See Section A.4 of the supplementary appendix available at Biostatistics online for further simulation results that show another aspect of robustness of the restricted fence to “bad” groupings.
Finally, there is interest in comparing the restricted fence with the adaptive fence (Jiang and others, 2008) or SAF (Jiang and others, 2009). Although the latter are not computationally feasibles for the simulation setting considered in Section 3.1, which has 30 candidate variables, we have provided limited simulation results for a (much) lower dimensional problem. The comparison is in terms of both the selection performance and the computational costs.
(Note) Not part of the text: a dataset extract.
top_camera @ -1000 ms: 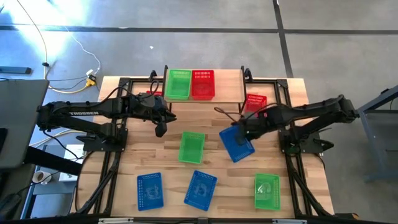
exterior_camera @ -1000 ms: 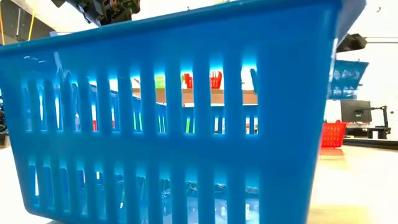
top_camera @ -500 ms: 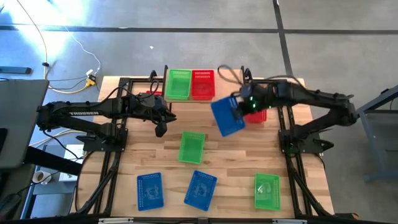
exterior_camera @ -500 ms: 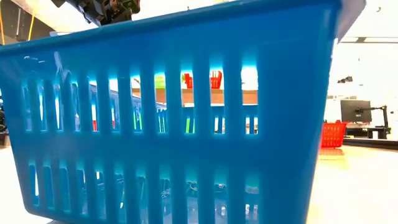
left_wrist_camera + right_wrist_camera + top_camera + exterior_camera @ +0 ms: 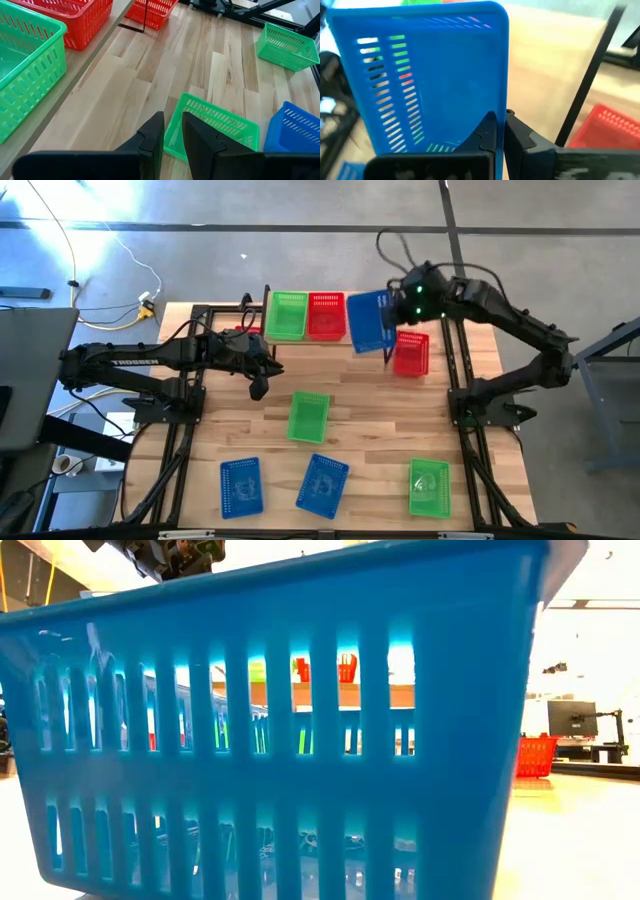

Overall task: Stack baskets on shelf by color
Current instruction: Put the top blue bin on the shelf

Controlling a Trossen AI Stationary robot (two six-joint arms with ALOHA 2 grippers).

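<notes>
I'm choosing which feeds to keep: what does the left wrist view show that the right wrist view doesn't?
Only the left wrist view shows the left gripper, holding nothing, above a green basket on the table, and another green basket on the shelf. Only the right wrist view shows the right gripper shut on the rim of a blue basket, held tilted. Both show the wooden table and a red basket standing on it by a black shelf leg.

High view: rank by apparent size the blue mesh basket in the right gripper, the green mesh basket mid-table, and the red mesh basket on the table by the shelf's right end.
1. Blue mesh basket, shut in the right gripper; raised nearer the camera, so it may only look bigger.
2. Green mesh basket mid-table.
3. Red mesh basket, partly hidden; unsure against green.
</notes>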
See Section A.5 of the supplementary appendix available at Biostatistics online.
SUPPLEMENTARY MATERIAL
Supplementary material is available at http://biostatistics.oxfordjournals.org.
FUNDING
The research was supported, in part, by National Science Foundation (DMS-02-03676 and DMS-04-02824).
The authors are grateful to Dr Marta Van Loan for kindly providing 2 data sets from her research laboratory at the USDA Western Human Nutrition Research Center located at UC-Davis and for consultation and helpful discussions. The authors also wish to thank an Associate Editor and 2 referees for their insightful comments. Conflict of Interest: None declared.